The most effective use of numerous Combined Heat and Power Units (CHPUs) is a challenging issue that requires strong approaches to handle the Economic Dispatch (ED) with CHPUs. It aims at minimizing the fuel costs by managing the Power-Only Units (POUs), CHPUs, and Heat-Only Units (HOUs). The transmission losses are also integrated, which increases the non-convexity of the ED problem. This paper proposes a Modified Artificial Ecosystem Algorithm (MAEA) motivated by three energy transfer processes in an ecosystem: production, consumption, and decomposition. The MAEA incorporates a Fitness Distance Balance Model (FDBM) with the basic AEA to improve the quality of the solution in non-linear and multivariate optimization environments. The FDBM is a selection approach meant to find individuals which will provide the most to the searching pathways within a population as part of a reliable and productive approach. Consequently, the diversity and intensification processes are carried out in a balanced manner.

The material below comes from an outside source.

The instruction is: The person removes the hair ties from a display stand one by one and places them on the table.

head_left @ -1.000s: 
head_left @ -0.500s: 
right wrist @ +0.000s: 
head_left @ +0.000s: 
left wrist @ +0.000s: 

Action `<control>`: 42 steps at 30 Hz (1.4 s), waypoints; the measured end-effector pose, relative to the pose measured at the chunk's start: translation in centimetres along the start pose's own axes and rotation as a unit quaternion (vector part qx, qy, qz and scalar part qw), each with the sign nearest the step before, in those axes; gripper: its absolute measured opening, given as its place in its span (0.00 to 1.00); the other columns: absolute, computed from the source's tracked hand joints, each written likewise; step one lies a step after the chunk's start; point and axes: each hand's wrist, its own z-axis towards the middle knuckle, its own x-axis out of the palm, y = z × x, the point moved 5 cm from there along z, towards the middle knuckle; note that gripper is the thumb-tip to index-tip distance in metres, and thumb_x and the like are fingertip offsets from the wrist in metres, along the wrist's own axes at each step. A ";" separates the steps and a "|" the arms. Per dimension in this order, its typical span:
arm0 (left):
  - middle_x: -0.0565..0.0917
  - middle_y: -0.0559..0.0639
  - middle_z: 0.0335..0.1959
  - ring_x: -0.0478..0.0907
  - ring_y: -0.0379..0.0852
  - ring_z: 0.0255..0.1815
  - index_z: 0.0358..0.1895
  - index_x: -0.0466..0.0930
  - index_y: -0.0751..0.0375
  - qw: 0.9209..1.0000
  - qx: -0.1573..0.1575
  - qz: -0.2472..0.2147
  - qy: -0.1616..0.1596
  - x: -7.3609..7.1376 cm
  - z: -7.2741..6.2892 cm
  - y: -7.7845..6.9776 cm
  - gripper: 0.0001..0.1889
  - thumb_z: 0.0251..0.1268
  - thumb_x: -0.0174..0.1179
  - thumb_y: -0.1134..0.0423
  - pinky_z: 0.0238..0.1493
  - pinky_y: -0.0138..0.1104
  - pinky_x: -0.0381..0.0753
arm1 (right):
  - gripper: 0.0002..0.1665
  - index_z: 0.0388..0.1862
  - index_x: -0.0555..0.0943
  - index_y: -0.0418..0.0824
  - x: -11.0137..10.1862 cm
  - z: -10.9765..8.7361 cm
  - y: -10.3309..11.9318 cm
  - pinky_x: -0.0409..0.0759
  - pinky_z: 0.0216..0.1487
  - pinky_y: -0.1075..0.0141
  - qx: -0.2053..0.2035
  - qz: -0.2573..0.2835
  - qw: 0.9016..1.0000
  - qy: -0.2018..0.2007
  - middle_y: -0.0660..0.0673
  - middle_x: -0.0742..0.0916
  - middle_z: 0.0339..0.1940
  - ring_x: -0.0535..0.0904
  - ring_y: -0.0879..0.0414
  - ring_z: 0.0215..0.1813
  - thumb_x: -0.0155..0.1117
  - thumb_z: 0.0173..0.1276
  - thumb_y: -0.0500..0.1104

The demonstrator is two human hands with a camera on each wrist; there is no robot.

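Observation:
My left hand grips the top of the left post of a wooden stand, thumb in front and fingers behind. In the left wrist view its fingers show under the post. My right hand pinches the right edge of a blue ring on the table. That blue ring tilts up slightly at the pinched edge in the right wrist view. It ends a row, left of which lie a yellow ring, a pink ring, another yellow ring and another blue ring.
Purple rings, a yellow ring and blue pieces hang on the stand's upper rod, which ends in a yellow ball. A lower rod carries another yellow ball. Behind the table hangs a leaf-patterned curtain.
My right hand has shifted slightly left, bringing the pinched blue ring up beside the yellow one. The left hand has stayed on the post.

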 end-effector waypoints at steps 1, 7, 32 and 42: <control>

The basic AEA and the proposed MAEA are performed, in a comparative manner considering the 7-unit and 48-unit test systems. According to numerical data, the proposed MAEA shows a robustness improvement of 97.31% and 96.63% for the 7-unit system and 46.03% and 60.57% for the 48-unit system, with and without the power losses, respectively. On the side of convergence, based on the average statistics, the proposed MAEA shows a considerable improvement of 47% and 43% of the total number of iterations for the 7-unit system and 13% and 20% of the total number of iterations for the 48-unit system, with and without the power losses, respectively. Thus, the suggested MAEA provides significant improvements in the robustness and convergence properties. The proposed MAEA also provides superior performance compared with different reported results, which indicates a promising solution methodology based on the proposed MAEA.